Adesso la vedevo davanti a me. Vedevo le sue labbra rosse e sensuali
chiamarmi dolcemente.
“E
morbide” disse
Si
le vedevo, le sentivo sulle mie, morbide e calde. Il ricordo del suo
bacio esplose nella mia mente.
“Le
sue labbra posate sulle tue, morbide e attraenti, i seni che si
appoggiano sul tuo petto. Il suo sapore deve essere buono Edward, il
suo odore attraente” continuò ed io lo sentivo, sentivo le sue
labbra, sentivo il suo petto morbido e sodo, volevo accarezzarla
volevo toccarla, mentre immaginavo il suo sapore. Le mie mani che la
stringevano forte, le sue labbra posate sulle mie, il suo sapore
dolce, la pelle che morbida si adattava al mio corpo,il suo profumo
che mi stregava.
Iniziai
a sentire caldo un gran caldo, il respiro si fece affannoso.
Volevo
andare da lei, toccarla, baciarla, volevo farci l'amore. La mia mente
la immaginava, la richiedeva, smaniava al suo pensiero.
Potevo
vedere le gambe lunghe affusolate e le mie mani posate sulle sue
cosce salire lentamente su di lei.
Iniziai
a gemere piano mentre la mia mano andava più veloce, più decisa.
“Pensa
la sua mano dolce e delicata, posata sul tuo pene a toccarlo mentre
tu la baci sul collo, e la tocchi. E' bagnata Edward, lei si bagnerà
per te, aspettando che tu la faccia tua” mi diceva ed io mi sentivo
crescere dentro il desiderio.
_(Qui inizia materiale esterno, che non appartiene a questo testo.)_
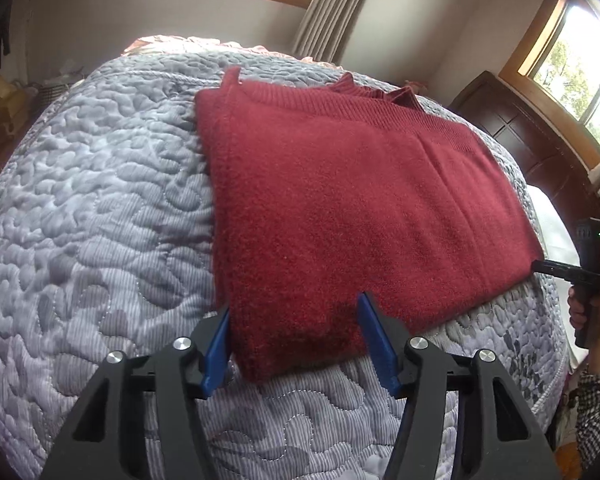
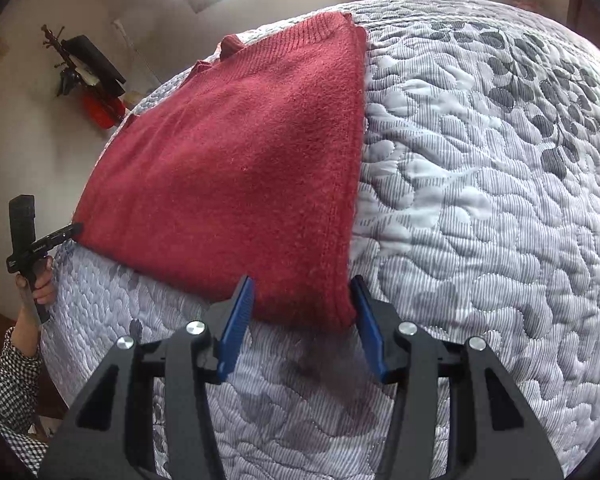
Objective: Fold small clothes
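1. Sweater (image 1: 340,200), red knit, folded to a flat rectangle on the grey quilt (image 1: 92,200); ribbed hem and collar lie at the far end, and the near edge sits close to the bed's front edge.
2. Open room: wide bare quilt to the sweater's left in the left view and to its right (image 2: 480,160) in the right view; a narrow strip of quilt lies between the near edge and both tools.
3. Left gripper (image 1: 294,340): blue fingers (image 1: 218,344) wide apart, straddling the sweater's near-left corner; the corner lies between them, unclamped. Whether the pads touch the knit cannot be told.
4. Right gripper (image 2: 302,322): blue fingers (image 2: 238,320) likewise spread, either side of the near-right corner, nothing pinched.
5. Each tool appears in the other's view at the sweater's opposite corner, held by a hand (image 2: 40,284) in a checked sleeve (image 2: 8,388).
6. Writing: small white print on the tool body, too small to read.
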Tool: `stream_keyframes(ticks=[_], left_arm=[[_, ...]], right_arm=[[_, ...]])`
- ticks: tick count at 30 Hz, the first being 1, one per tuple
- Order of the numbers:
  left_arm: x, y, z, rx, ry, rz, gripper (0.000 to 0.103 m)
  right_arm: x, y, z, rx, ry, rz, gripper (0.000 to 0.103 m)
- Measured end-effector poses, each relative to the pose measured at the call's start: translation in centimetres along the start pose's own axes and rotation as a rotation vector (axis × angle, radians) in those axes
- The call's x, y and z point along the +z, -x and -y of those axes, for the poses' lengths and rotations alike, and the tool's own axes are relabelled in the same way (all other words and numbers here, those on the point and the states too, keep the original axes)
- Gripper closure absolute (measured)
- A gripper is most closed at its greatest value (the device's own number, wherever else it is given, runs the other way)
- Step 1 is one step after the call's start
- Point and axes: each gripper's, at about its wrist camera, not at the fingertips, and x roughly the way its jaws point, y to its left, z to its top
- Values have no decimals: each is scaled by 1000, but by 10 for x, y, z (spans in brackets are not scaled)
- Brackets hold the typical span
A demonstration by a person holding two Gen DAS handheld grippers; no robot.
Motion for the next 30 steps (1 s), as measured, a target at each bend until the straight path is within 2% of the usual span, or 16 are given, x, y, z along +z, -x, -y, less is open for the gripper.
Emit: stream_keyframes(ticks=[2, 4, 6, 8, 11, 12, 16, 19, 20, 22, 23, 24, 26, 28, 30], left_arm=[[0, -3, 9, 32, -29, -7, 42], [1, -8, 18, 87, -57, -28, 52], [6, -6, 18, 106, -53, -55, 70], [11, 2, 9, 67, -9, -64, 77], [13, 7, -6, 31, 32, -88, 79], [10, 4, -8, 39, 26, -99, 79], [3, -11, -13, 51, 21, -114, 79], [2, -7, -14, 35, 42, -101, 72], [2, -4, -13, 30, 45, -98, 65], [4, 6, -9, 9, 49, -97, 44], [5, 12, -6, 41, 49, -89, 17], [7, 20, -4, 90, 40, -58, 8], [14, 30, 0, 102, 11, -32, 7], [25, 33, -5, 107, 33, -21, 7], [39, 26, -13, 92, 69, -33, 7]], right_arm=[[1, -5, -1, -6, -1, -12, 61], [2, -5, -3, -12, -3, -16, 83], [4, 2, -5, 5, 4, -1, 86], [3, 15, -7, 20, 18, 18, 87], [3, 25, -3, 27, 6, 20, 88], [3, 23, -1, 14, 9, 12, 88], [-3, -6, 8, -26, -19, -68, 87], [-5, -7, 10, -18, -23, -58, 85], [-5, -3, 10, -16, -21, -54, 83], [-4, 4, 9, -26, -19, -59, 72], [-2, 9, 8, -34, -21, -51, 70], [-1, 14, 5, -34, -21, -39, 68], [7, 27, 6, -18, -29, -4, 63], [19, 35, 8, -8, -43, 27, 53], [34, 37, 11, -5, -63, 40, 53]])
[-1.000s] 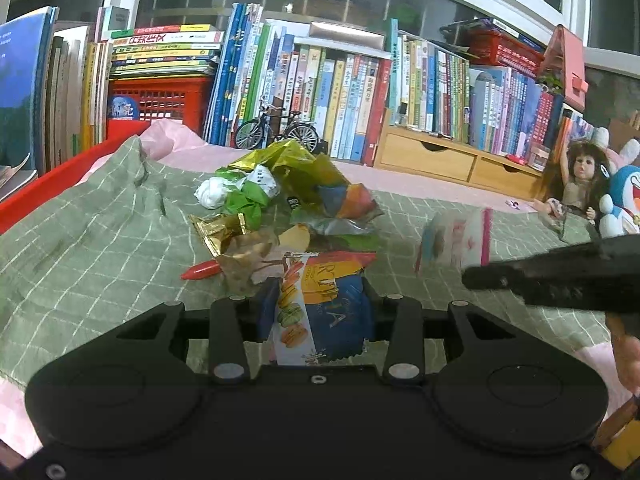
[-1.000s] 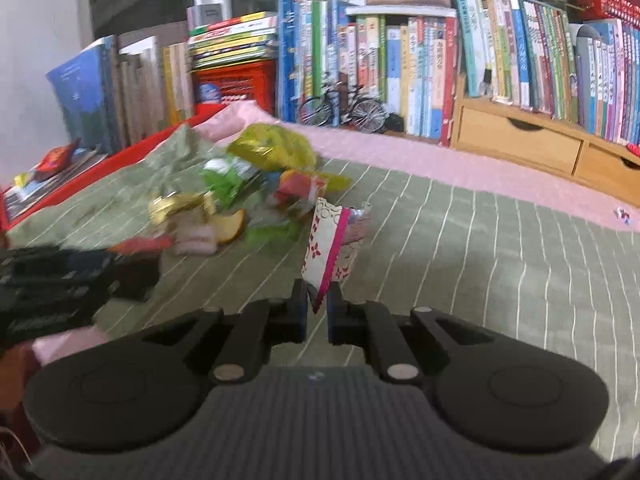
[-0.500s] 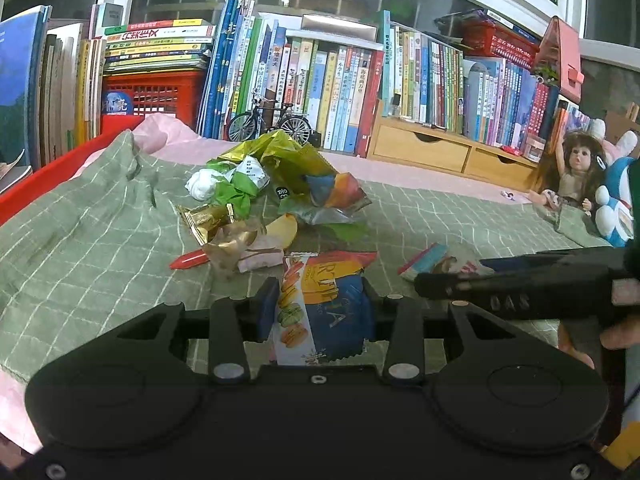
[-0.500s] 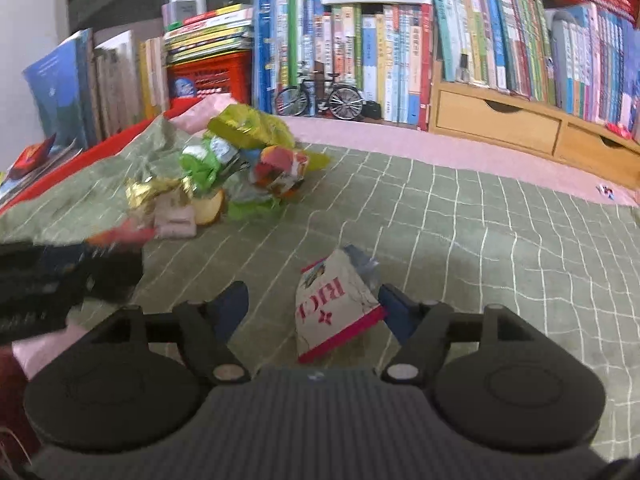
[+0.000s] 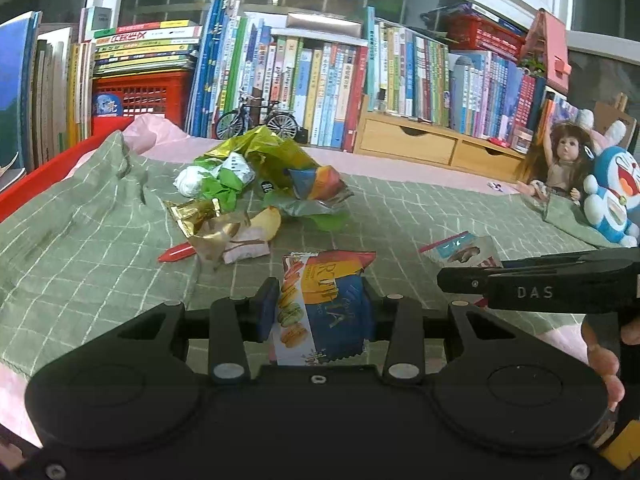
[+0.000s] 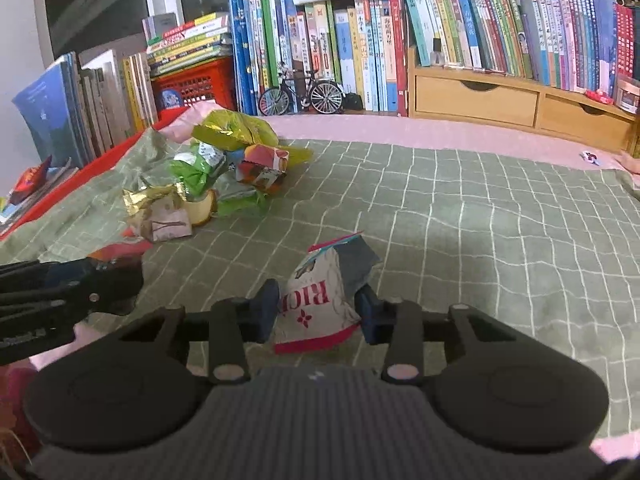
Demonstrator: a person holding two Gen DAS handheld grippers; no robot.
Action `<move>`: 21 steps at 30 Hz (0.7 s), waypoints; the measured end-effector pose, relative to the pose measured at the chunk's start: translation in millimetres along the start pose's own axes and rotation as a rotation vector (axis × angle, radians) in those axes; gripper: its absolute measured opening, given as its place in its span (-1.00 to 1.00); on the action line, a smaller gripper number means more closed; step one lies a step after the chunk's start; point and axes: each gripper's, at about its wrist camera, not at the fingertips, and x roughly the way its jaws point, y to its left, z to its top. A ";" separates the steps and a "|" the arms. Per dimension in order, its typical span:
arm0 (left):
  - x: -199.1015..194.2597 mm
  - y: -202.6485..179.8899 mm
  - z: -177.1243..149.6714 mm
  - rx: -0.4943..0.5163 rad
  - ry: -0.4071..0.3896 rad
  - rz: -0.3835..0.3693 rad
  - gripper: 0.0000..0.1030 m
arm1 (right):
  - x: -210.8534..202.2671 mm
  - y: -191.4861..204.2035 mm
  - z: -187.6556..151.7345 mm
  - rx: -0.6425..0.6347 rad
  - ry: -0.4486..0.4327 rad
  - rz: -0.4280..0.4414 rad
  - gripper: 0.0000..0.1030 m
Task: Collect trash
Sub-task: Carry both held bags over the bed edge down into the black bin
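Observation:
On the green checked cloth lies a pile of crumpled wrappers, also seen in the right wrist view. My left gripper is shut on a blue and orange macaron wrapper; it shows at the left edge of the right wrist view. My right gripper is open, its fingers on either side of a white and red wrapper that lies on the cloth. The left wrist view has that wrapper just past the right gripper's tip.
Rows of books, a red crate, a model bicycle and wooden drawers line the back. A doll and a blue plush sit at the right. A hand holds the right gripper.
My right gripper let go of the white and red wrapper, which dropped flat onto the cloth; its fingers opened wide, then narrowed around it. The left gripper kept hold of the macaron wrapper.

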 end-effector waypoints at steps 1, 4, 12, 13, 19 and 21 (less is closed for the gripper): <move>-1.4 -2.1 -0.8 0.004 0.001 -0.003 -0.26 | -4.1 0.2 -1.7 0.001 -0.002 0.003 -0.13; -5.7 -7.3 -5.3 0.015 0.008 -0.009 -0.26 | -15.5 2.1 -7.7 0.004 -0.005 0.015 -0.13; -24.7 -21.1 -27.0 0.035 0.042 -0.041 -0.26 | -51.0 10.8 -34.0 0.005 -0.008 0.058 -0.13; -27.9 -22.8 -30.2 0.037 0.047 -0.046 -0.26 | -56.1 11.8 -37.8 0.006 -0.008 0.062 -0.13; -49.1 -30.8 -51.9 0.047 0.076 -0.093 -0.26 | -87.9 19.6 -68.3 0.013 -0.018 0.086 -0.13; -56.6 -33.7 -59.5 0.059 0.089 -0.109 -0.26 | -96.0 22.2 -78.2 0.022 -0.012 0.090 -0.13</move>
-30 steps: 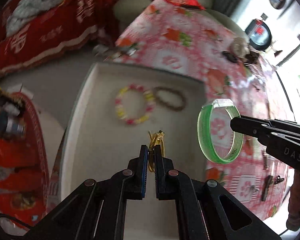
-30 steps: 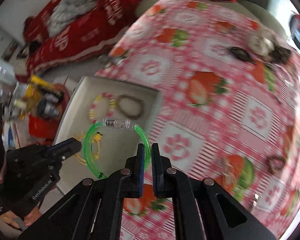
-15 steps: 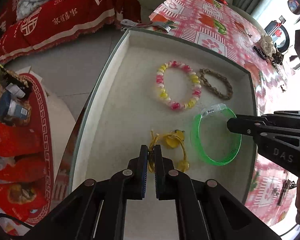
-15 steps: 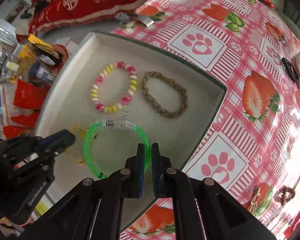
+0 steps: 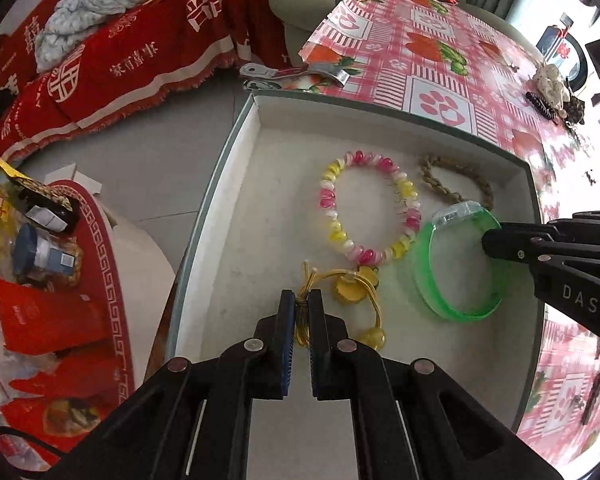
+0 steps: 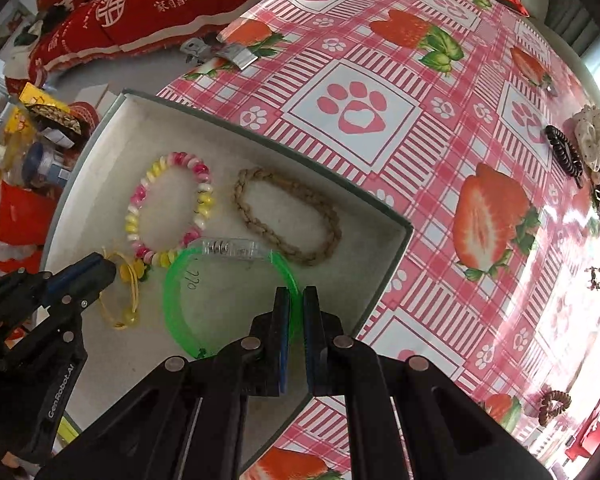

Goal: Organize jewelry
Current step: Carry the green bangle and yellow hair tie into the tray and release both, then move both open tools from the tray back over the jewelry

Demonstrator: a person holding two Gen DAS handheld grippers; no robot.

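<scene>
A shallow white tray sits at the table's corner. In it lie a pink and yellow bead bracelet and a braided tan bracelet. My left gripper is shut on a yellow cord bracelet, whose beads rest on the tray floor. My right gripper is shut on a green plastic bangle with a clear clasp, held low inside the tray at its right side.
The table has a pink strawberry and paw-print cloth. Hair ties and a white scrunchie lie at its far side. A metal clip lies behind the tray. A red round stool with packets stands left of the table.
Both grippers have come down into the tray with their bracelets. The yellow cord's beads now rest on the tray floor, and the green bangle sits lower, beside the bead bracelet.
</scene>
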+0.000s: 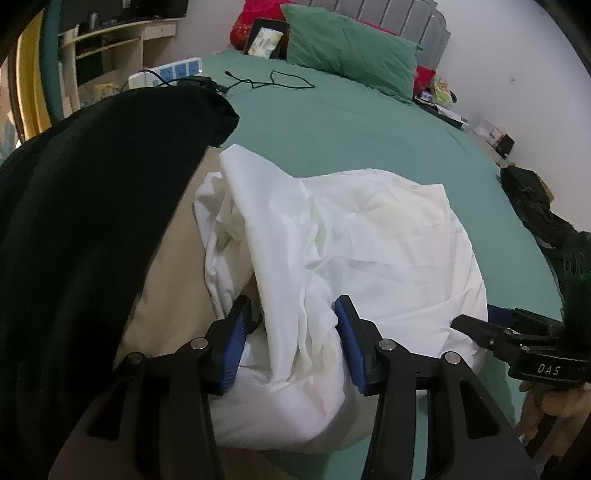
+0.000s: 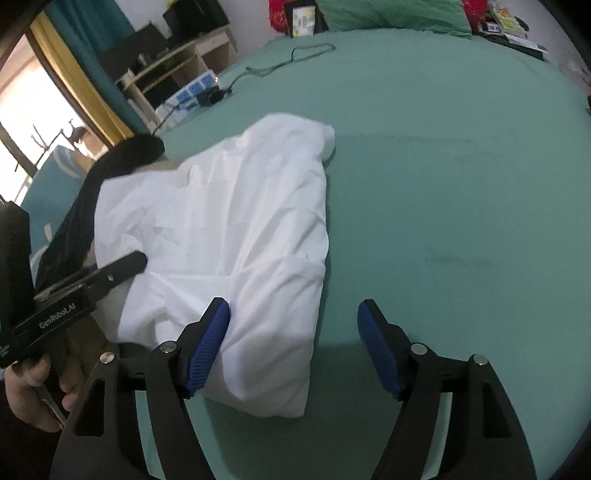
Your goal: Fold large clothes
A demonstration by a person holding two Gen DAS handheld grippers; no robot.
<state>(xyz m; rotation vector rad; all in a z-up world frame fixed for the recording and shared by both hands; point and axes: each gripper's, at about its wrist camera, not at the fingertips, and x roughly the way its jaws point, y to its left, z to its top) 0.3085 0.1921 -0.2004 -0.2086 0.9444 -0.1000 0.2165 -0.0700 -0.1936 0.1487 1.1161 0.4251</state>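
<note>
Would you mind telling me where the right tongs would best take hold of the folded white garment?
Probably at the near right corner of the white garment. The right tongs stand open just above it, and that edge lies free on the green sheet, so come in from the right, low along the sheet.

A home bedroom: a bed (image 1: 369, 122) with a green sheet, a green pillow (image 1: 351, 48) against the headboard (image 1: 402, 14) at the top, shelves (image 1: 110, 44) upper left.

Right of the white garment (image 2: 221, 236) the green sheet (image 2: 443, 184) lies bare (black clothing (image 1: 92, 203) crowds the left).
</note>
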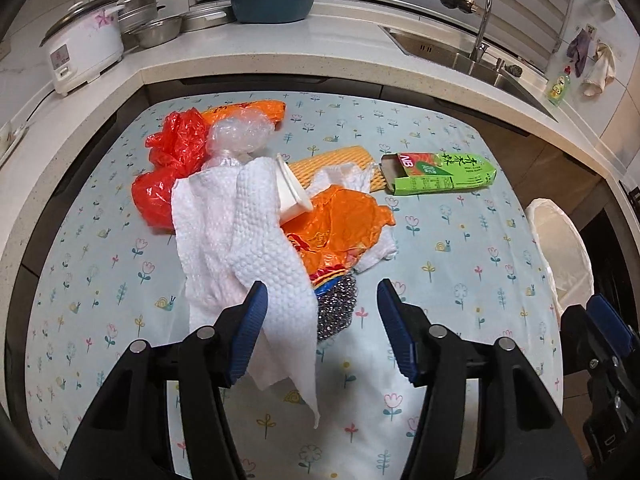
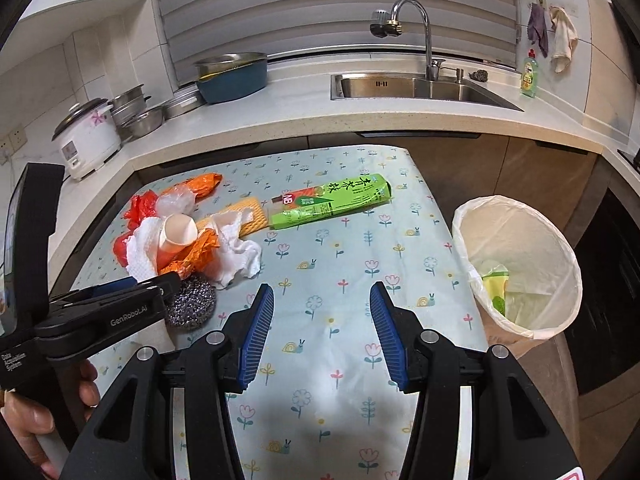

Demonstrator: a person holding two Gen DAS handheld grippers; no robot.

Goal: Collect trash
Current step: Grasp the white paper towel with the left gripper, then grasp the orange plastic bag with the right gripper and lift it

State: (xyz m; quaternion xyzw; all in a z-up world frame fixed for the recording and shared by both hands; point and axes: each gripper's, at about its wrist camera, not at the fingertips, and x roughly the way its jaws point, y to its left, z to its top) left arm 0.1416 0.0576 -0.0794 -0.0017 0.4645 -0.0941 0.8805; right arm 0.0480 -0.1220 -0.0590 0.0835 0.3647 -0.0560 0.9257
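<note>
Fingers of the left gripper (image 1: pixel 320 300) stand apart with nothing pressed between them, though a white towel (image 1: pixel 248 232) drapes past the left one and a steel scourer (image 1: pixel 336 304) lies just ahead in the gap. Right gripper (image 2: pixel 322 304) fingers are likewise parted over bare cloth on the bench (image 2: pixel 340 360), holding nothing. Beyond the scourer sits the heap: orange bag (image 1: pixel 344 216), paper cup (image 1: pixel 292 192), red bag (image 1: pixel 168 168). Farther right lies a green carton (image 2: pixel 328 204), long axis running left to right. The lined bin (image 2: pixel 516 264) stands at the bench's right edge, so the left hand is nearer the heap, the right nearer the bin.
</note>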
Mi sentivo sul punto di esplodere,
mentre Danny aveva lasciato la mia mano ed io continuavo da solo a
darmi piacere.
Sempre
più veloce e deciso, mentre la mia mente immaginava Bella stesa
sotto di me, potevo quasi sentire il suo corpo, le sue mani sul mio
accarezzarmi lentamente, il suo calore, i suoi baci e il suo calore
reclamare il mio corpo.
Ero
preso da un vortice di desiderio e poi all'improvviso mi sentii
esplodere subito seguito da un senso dolcissimo di vuoto, di
liberazione, mentre un lungo gemito di piacere accompagnava il primo
orgasmo della mia vita.
“Bravo
si, continua, ancora Edward, fai uscire tutto” mi disse dolcemente
mentre la musica insieme al mio cuore rallentava.
Aprii
gli occhi e li abbassai incredulo. Il mio pene era ancora dritto e
rigido ma bagnato così come la mia mano.
E
capii.
All'improvviso
mi sentii svuotato completamente.
Tutte
le paure, tutte i problemi e le ansie che mi ero fatto per otto anni
e la convinzione di non essere in grado di fare sesso mi
abbandonarono all'improvviso.
Ero
un ragazzo come gli altri, capace di provare piacere, capace di poter
donare piacere.
Il
mio Lui mi aveva mentito!
E
la stanza iniziò a girare mentre chiudevo nuovamente gli occhi
sfinito e stanco da quella lunga battaglia che avevo vinto con me
stesso.
“Edward.
No. Non mi svenire adesso. Su, tirati su” la sua voce mi risvegliò
all'improvviso, costringendomi ad aprire gli occhi.
Mi
sentii accompagnare ancora stordito e sfinito nell'altra stanza
verso il lettino e mi ritrovai sdraiato su di esso.
“Sei
stanchissimo ragazzo. E' stata una giornata lunga e piena di
emozioni. Chiudi gli occhi e rilassati qualche minuto mentre chiamo
tuo padre” e quella fu l'ultima cosa che sentii prima di crollare
addormentato consapevole che ero un maschio a tutti gli effetti.